Miles Udland: I think next Wednesday’s dotplot is the most important dotplot the Fed has ever released. The reason is that when policy was announced in December and it was announced that there would be three rate cuts in 2024, the market said, “Okay, we’ll buy it.” I think it will be 6.
And it has subsided in the last few months. The market is now at 3, which is comparable to the Fed. During that time, the S&P was up 7% or 8%. But we’re just talking about all the moves of many stocks in the Magnificent Seven.
All those memes are still alive and well. Software is now coming together. Chinese tech stocks. Like everything on the market is great.
Provided the market still believes the Fed will cut rates three times. If it’s announced next week and we say we’re going to cut rates once, then you get to the June dot plot and we’re talking about whether we’re going to raise rates or not cut rates this year. I think that there.
And I think a lot of what the market has accepted in recent weeks is that this is not essentially removing reward, it’s delaying gratification. And if the Fed signals a big change in its approach to rate cuts in 2024, you might think, “Okay, maybe there’s a problem here.”
Julie Hyman: Just one quick note about it that I find interesting. Jay Powell had a great disdain for dot plots at some point in the past. However, it turns out that the dot plot actually gave a more accurate reading, so I feel like that was probably the wrong decision.
Miles Udland: And if you look at his testimony last week, he did the same thing. He tries to downplay it. And I think the reason he’s trying to downplay it is because he knows it’s only growing in importance.

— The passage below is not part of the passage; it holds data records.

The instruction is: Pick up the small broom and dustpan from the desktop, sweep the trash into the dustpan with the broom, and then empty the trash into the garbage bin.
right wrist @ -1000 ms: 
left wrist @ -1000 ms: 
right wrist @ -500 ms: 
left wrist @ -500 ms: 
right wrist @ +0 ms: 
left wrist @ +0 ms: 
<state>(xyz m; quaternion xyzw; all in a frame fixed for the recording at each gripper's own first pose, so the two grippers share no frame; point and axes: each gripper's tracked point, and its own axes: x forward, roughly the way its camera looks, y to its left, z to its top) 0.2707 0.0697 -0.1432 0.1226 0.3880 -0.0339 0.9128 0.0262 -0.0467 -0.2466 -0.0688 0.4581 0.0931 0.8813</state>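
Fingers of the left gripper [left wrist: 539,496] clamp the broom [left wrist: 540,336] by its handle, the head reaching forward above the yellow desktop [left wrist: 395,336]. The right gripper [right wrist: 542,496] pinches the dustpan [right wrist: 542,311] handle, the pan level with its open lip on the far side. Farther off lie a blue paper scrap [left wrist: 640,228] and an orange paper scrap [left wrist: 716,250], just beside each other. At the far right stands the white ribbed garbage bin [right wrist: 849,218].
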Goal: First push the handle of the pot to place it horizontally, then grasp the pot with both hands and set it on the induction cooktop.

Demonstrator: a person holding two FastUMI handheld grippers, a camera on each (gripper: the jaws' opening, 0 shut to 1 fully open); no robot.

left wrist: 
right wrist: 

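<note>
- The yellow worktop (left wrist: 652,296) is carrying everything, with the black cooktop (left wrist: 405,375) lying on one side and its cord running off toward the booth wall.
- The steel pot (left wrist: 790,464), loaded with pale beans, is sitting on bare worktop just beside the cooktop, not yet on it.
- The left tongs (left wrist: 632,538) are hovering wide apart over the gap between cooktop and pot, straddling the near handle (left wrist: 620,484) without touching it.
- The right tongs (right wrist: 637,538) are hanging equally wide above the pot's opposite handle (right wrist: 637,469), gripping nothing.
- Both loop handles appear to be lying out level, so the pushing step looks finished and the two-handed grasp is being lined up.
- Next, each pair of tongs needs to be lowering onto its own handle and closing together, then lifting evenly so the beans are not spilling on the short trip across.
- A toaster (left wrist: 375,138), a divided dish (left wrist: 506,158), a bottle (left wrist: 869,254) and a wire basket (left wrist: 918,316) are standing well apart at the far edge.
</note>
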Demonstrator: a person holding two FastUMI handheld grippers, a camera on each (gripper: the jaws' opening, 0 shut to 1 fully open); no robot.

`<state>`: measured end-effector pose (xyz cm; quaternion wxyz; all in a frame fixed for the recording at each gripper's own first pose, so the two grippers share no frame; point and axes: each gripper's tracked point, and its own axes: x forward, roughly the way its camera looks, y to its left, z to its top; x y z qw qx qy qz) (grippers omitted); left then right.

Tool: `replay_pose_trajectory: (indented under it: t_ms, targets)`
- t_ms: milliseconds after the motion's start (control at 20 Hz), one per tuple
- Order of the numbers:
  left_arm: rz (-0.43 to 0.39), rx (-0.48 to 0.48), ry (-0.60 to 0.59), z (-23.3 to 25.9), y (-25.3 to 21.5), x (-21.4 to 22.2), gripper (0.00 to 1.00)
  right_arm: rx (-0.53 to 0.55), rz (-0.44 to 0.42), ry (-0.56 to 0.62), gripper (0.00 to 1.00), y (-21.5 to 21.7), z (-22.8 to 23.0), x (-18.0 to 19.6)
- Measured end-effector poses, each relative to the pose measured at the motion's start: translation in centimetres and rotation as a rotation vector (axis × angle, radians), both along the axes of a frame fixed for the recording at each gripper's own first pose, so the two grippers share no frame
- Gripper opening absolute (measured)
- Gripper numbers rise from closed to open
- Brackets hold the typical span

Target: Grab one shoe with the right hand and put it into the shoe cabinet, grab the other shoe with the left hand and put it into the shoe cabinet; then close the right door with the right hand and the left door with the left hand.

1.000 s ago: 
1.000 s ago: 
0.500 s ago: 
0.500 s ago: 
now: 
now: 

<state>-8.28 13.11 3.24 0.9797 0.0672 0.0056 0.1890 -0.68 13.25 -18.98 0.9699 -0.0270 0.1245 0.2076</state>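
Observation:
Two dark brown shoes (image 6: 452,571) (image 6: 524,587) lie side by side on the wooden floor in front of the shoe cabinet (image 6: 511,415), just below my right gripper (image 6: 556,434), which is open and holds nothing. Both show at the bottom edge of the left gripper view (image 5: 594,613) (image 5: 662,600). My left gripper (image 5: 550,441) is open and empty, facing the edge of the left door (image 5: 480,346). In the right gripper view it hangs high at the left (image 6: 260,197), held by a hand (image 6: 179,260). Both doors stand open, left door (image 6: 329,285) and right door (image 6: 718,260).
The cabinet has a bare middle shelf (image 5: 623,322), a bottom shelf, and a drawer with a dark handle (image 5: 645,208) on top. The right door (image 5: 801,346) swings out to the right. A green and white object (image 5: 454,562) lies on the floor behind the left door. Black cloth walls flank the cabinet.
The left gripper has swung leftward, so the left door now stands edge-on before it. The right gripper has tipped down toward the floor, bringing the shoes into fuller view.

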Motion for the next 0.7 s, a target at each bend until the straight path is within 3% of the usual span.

If you look at 2023, the Fed dot plot is the same as saying the Fed is going to be more aggressive, it’s not thinking of cutting rates. And while he wants to distance himself from it, it’s been a pretty good guide over the last few years.
So what they say next week, the market will probably guess correctly. That will be your guide to what happens in this year’s balance.
Jared Breichle: I like your way of thinking. Something fun happened a while ago. But it’s something to think about quite deeply…
Miles Udland: I know it’s like I’m always joking. That’s not my intention. But actually, I’m thinking of a few things…
Jared Breichle: That’s how it reached the top of the news.
Miles Udland: Whatever it is. I mean, are you serious about that title? I don’t know.
Julie Hyman: yes.
Jared Breichle: Okay, thanks, Miles.